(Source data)
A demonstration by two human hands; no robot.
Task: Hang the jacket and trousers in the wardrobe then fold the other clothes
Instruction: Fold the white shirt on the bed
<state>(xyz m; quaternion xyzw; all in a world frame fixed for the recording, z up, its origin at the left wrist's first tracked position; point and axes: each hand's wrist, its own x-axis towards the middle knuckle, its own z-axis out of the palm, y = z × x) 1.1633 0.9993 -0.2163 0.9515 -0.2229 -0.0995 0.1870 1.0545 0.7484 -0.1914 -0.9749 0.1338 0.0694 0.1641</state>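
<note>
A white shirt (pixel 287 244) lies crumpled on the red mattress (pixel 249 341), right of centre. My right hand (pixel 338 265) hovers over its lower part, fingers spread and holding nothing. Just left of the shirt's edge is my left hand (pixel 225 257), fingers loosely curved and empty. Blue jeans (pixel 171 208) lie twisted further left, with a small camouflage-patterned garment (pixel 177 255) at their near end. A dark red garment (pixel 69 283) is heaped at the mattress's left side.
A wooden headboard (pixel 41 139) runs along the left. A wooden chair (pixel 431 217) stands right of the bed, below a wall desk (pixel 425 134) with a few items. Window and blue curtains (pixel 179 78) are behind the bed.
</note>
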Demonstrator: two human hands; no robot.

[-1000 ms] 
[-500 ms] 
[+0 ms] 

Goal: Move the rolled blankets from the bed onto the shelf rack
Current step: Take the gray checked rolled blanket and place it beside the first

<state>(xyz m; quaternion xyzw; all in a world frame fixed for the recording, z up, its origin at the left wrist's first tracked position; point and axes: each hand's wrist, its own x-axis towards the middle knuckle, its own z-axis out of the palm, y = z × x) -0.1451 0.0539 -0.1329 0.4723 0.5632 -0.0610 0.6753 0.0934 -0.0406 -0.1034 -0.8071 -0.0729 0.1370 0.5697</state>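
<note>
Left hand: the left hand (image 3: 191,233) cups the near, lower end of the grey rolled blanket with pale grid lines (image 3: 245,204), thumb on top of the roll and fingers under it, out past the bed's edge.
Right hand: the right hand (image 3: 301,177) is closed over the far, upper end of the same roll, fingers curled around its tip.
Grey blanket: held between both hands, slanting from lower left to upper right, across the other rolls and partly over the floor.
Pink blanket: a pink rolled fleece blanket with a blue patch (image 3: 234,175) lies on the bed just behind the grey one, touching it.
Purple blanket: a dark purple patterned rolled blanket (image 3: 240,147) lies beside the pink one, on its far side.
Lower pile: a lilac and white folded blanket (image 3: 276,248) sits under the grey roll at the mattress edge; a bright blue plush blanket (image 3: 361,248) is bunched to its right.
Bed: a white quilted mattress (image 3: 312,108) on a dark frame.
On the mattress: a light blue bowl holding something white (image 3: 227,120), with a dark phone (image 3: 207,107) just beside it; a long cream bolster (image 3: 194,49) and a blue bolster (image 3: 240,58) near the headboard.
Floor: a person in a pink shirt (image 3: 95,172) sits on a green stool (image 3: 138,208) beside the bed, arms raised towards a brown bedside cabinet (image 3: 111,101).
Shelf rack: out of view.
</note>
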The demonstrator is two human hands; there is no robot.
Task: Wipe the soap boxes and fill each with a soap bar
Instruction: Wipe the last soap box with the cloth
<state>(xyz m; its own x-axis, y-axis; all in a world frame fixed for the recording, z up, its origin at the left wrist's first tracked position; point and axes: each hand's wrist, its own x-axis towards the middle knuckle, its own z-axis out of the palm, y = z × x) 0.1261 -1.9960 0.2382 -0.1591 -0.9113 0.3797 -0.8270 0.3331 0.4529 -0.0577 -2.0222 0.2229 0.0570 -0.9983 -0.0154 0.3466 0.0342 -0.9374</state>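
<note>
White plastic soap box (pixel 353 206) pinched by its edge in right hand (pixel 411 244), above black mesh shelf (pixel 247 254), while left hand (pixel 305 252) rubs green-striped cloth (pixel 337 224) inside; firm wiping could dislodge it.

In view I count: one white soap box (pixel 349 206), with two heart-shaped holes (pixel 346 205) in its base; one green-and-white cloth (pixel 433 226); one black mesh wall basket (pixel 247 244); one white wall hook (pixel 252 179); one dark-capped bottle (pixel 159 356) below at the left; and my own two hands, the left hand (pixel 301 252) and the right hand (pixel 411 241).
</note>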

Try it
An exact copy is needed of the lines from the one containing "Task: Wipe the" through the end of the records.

Exercise response
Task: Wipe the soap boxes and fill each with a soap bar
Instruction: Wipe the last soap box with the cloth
<state>(xyz m; its own x-axis, y-axis; all in a world frame fixed for the recording, z up, its origin at the left wrist's first tracked position; point and axes: each hand's wrist, its own x-axis towards the middle knuckle, its own z-axis out of the palm, y = z × x) 0.1261 -1.9960 0.2382 -0.1591 -0.9113 0.3797 -0.8270 0.3331 0.4529 -0.0577 -2.0222 0.2229 0.0570 -0.9983 -0.0154 0.3466 0.0342 -0.9374</state>
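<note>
White plastic soap box (pixel 353 206) pinched by its edge in right hand (pixel 411 244), above black mesh shelf (pixel 247 254), while left hand (pixel 305 252) rubs green-striped cloth (pixel 337 224) inside; firm wiping could dislodge it.

In view I count: one white soap box (pixel 349 206), with two heart-shaped holes (pixel 346 205) in its base; one green-and-white cloth (pixel 433 226); one black mesh wall basket (pixel 247 244); one white wall hook (pixel 252 179); one dark-capped bottle (pixel 159 356) below at the left; and my own two hands, the left hand (pixel 301 252) and the right hand (pixel 411 241).
</note>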

Nothing else belongs to this exercise.